Reflections In Stone and Story


John Crowley opens doors for readers to walk through into worlds that rest on the faint border between the Real and the Perceived. In his most famous novel, Little, Big, doors are explicitly present, and going through them defines the universe. The act of stepping through makes present what is otherwise only felt.

Doors—entrances—are offered as opportunities, both for the reader and for the characters.
Often they are narrow and only shadows can be glimpsed through them. To know, one must step through.

Stepping into a Crowley novel…one finds a complete world, unexpected and fascinating.

While his reputation is as a fantasy writer, he has produced equally immersive literary mainstream novels, albeit with historical settings—The Translator, Four Freedoms, Lord Byron’s Novel—and there is ample historical connection in his best fantasies. His facility for blending history and fantasy is impressive.

His newest does this magnificently. Flint and Mirror takes on the subject of Ireland and England.

Hugh O’Neill, ostensible heir to the throne of High King of Eire, is gotten out of Ireland as a boy to spare him from the purges of his uncle, who has claimed the title The O’Neill and is murdering competitors. Young Hugh finds himself in the Court of Queen Elizabeth I, ward of an English lord, companion to his son. Advisor to the queen Dr. John Dee sees an opportunity to bind the boy to Elizabeth by way of an onyx mirror. Dee makes of it a kind of communicator through which the Queen may influence the boy.

Dr. Dee is a pivotal figure for Crowley. Dee (1527 to 1609?) was a mathematician, astronomer, astrologer, and occultist and an advisor to Elizabeth I. He advocated colonizing the New World and he encouraged the idea of Empire. At one time he possessed the largest library in England. Dee is a fulcrum in Crowley’s sweeping Aegypt Cycle (The Solitudes, Love & Sleep, Daemonomania, and Endless Things) which represents his examination of the End Of Magic. Dee fills a similar role here, representing the last practitioner of an ancient art that bridges the worlds of humans, angels, and myth.

Hugh has another advisor, though, an Irish poet, Mahon, who shows him the buried heritage of the Irish past and opens the door for him to glimpse the ancient spirits of old kings. Hugh acquires a shard of flint, which serves a similar purpose for him as Elizabeth’s mirror, and with these two objects he embarks on a quest of bridge the two kingdoms and secure Irish liberty.

Eventually, Hugh rises to the position of The O’Neill and even wields the authority (if not the title) of the High King. His wars with the English represent one of the points in that fraught history where Ireland might have thrown off the English yoke.
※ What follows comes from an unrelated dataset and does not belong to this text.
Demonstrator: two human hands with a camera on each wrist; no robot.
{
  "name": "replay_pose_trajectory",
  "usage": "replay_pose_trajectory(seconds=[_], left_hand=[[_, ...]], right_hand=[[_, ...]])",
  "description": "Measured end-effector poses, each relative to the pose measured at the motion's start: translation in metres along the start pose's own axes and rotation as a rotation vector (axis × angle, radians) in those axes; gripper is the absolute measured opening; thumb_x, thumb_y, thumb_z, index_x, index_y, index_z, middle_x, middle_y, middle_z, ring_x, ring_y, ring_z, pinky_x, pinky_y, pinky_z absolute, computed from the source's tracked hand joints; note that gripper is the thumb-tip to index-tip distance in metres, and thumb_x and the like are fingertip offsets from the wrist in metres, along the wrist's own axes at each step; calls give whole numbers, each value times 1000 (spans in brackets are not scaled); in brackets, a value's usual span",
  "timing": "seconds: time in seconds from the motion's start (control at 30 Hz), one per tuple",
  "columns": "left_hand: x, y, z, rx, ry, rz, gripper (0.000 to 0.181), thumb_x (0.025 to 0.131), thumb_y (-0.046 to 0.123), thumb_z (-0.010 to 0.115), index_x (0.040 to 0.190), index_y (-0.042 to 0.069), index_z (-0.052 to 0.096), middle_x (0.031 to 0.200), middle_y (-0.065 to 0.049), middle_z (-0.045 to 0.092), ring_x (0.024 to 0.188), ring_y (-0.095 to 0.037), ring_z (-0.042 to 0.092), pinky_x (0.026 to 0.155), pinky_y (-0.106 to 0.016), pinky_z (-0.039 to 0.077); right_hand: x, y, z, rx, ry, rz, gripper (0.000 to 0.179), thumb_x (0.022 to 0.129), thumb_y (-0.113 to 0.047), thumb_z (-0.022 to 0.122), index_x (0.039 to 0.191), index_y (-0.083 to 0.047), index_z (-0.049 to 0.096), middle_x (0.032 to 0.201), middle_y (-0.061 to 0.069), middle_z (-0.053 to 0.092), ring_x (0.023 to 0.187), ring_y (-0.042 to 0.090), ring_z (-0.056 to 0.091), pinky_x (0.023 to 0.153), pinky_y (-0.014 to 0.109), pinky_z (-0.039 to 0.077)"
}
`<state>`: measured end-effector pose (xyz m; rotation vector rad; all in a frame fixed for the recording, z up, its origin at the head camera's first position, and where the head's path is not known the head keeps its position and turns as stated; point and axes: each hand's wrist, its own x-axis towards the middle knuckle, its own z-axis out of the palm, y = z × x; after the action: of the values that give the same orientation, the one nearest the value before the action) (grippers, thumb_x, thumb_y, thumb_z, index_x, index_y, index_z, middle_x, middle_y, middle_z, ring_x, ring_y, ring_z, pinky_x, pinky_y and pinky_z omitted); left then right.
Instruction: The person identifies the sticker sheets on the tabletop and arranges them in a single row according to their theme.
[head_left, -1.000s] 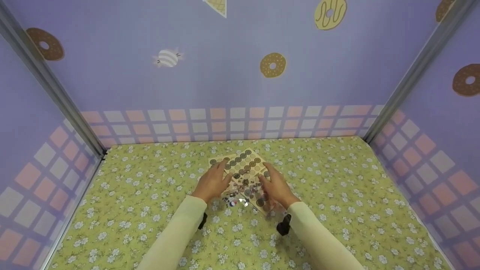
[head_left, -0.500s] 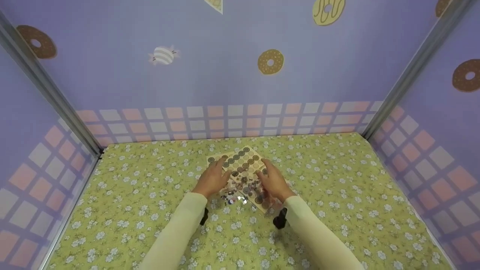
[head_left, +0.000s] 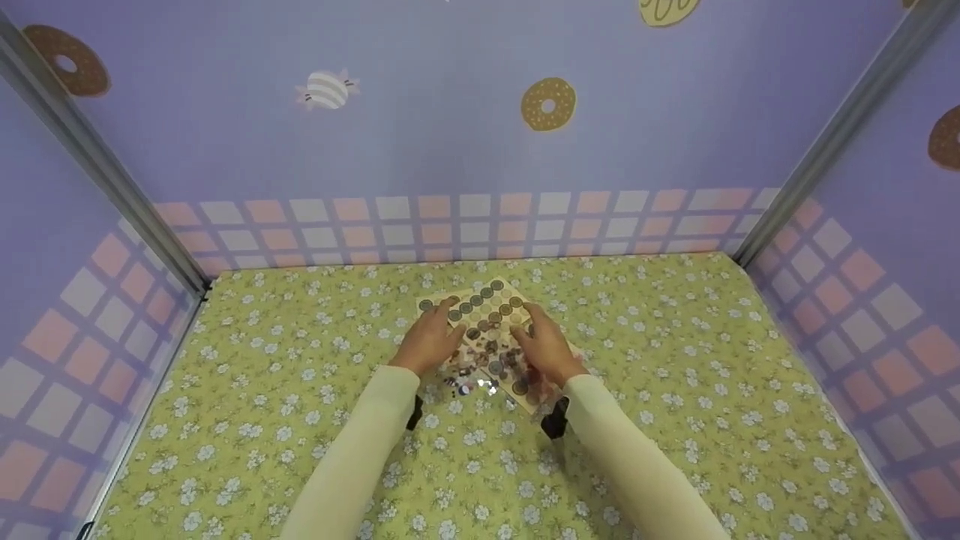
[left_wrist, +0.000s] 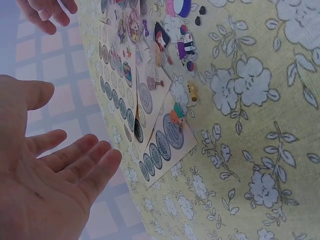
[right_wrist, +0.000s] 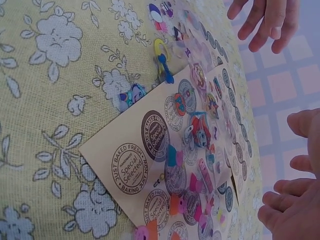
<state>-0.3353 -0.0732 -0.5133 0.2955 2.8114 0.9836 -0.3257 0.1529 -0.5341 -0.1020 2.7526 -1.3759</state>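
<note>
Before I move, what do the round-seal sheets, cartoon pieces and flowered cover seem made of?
Round-seal sheets: probably matte paper, flat and beige without shine. Cartoon pieces: perhaps glossy, clear-edged plastic film; print beneath shows between figures. Flowered cover: likely matte woven fabric; its thread texture shows.

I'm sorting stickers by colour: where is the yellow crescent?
The yellow crescent lies at upper middle in the right wrist view, just above the long blue sticker, by the edge of the label sheet.
</note>
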Motion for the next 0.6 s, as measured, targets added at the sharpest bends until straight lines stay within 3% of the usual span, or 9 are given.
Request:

Crowley’s history is impeccable. He tracks events as close as may be to what happened, adding the layer of competing magics to illuminate questions of belief and destiny and show how the old yields to the new. Hugh creates a disciplined army that, for a time, was a match for the English forces. Ultimately, though, Ireland depended too much on Spanish intervention, and when that proved insufficient and eventually impossible, the effort collapsed.

What part did magic play? Inspirational, certainly. Materially? What comes through with almost tragic clarity is the consequence of its failure, and in this Flint and Mirror is a study in transitional systems. Belief systems, mostly, but the question lands heavily on history as a resource in the present.
Resource, organization, calculation. These things always seem to overwhelm dependence on tradition, destiny, reliance on belief at the expense of pragmatic assessment, and here it is no different. But the additional matter of an overturned investment in folklore and the efficacy of occult resurgence is most poignant. The fact that Hugh and his contemporaries were also in a struggle to retain their Catholicism in the face of English Protestantism complicates Hugh’s attempt to rely on a mythic tradition predating Christianity.

The questions of transition and tradition are spread throughout the novel, deftly serving the narrative without becoming pedantic. This period of Irish history mirrors the unfortunate life of Dr. Dee, who, after leaving England to find a better position in Poland, returned to a country that no longer had much use for him. His house plundered, his sinecure rescinded, and a new king who was afraid of the occult left him in his final years much reduced, cared for by a daughter, and nearly forgotten. We cannot even be certain of the year he died as the records were occluded and even his gravestone stolen.

In the end, though, nothing remains as it began, and the empire Dr. Dee urged his Queen and his country to pursue no longer exists anymore than does the Eire of Hugh O’Neill.